### DATASET EXCERPT

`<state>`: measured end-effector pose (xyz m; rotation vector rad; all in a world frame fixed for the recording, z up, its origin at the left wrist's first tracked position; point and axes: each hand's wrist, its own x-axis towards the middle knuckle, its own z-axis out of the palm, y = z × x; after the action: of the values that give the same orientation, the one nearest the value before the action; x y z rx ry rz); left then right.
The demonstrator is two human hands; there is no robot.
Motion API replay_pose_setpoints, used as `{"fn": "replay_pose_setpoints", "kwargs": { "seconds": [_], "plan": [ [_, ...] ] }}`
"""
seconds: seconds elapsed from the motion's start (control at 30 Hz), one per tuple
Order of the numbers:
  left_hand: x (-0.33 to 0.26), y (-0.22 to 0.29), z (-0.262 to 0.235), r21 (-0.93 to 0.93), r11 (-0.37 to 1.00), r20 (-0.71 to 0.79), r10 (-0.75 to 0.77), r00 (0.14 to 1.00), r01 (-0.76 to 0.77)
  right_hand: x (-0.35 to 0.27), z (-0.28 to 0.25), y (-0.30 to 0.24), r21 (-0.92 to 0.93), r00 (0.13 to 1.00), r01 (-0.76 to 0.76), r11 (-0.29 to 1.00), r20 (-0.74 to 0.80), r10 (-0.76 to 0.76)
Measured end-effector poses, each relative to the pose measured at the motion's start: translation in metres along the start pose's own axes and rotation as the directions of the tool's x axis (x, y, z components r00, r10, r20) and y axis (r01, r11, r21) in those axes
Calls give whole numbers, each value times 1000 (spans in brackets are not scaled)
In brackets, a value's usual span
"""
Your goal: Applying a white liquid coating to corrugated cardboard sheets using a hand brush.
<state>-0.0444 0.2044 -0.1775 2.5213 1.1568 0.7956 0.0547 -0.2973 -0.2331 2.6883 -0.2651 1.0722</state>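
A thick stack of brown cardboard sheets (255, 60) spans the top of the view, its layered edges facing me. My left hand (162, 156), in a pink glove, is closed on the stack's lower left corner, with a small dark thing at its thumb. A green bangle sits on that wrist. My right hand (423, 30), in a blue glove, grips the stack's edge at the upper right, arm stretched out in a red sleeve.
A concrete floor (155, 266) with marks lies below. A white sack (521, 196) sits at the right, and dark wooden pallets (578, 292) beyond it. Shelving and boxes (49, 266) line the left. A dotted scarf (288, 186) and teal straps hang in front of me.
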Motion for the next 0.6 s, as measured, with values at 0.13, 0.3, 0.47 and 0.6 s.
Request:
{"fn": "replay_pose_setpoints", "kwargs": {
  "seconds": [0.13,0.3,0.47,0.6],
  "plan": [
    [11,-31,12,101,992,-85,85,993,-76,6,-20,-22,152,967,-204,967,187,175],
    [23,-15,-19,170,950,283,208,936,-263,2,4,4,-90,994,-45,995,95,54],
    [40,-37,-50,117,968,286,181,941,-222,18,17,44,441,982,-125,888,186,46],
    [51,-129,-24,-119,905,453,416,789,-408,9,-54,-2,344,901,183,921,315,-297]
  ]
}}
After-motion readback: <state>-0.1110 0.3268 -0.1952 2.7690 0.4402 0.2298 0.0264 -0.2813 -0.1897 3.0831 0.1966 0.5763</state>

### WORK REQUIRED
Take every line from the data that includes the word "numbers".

### SOLUTION TO THIS PROBLEM
Order of the numbers:
Calls give whole numbers, each value times 1000 (spans in brackets are not scaled)

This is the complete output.